Luís Castro teve uma noite de Mano Menezes. Escalou o time com Edenilson e Dodi, sacando Tiaguinho, que não foi bem no clássico, é verdade, mas sequer entrou no Maracanã. O que de certa forma me causa estranheza, pois o técnico português tem o hábito de não queimar a gurizada.
É lógico que o garoto vai oscilar, tem 17 anos. Mas também é lógico que pode contribuir mais do que Edenilson no time. O lado direito do Grêmio foi uma avenida.
Falhas que preocupam
Certamente, Weverton já deve estar arrependido de ter vindo pra Porto Alegre, pois toda hora alguém aparece cara a cara com ele. É impressionante a facilidade para entrar na nossa área e chutar a gol.
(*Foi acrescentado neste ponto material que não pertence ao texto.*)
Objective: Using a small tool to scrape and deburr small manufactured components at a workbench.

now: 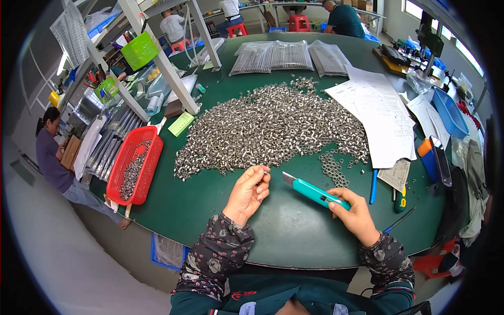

Simplesmente não existiu marcação nenhuma nos dois gols do Fluminense. Os dois jogadores estavam livres pra chutar a gol — aliás, no segundo, a bola corre toda a área sem ninguém meter o pé pra tirar.
É duro dizer, mas o Grêmio só melhorou com a entrada de Pavon no segundo tempo e poderia ter empatado o jogo se não fosse Gustavo Martins errar um gol embaixo das traves.
Foi uma estreia ruim no Brasileirão e uma semana de pressão total para os lados da Arena. São derrotas que deixam o torcedor com os dois pés atrás com o trabalho de Luís Castro de forma precoce. Os dois duelos mais difíceis nos mostram que será um longo ano.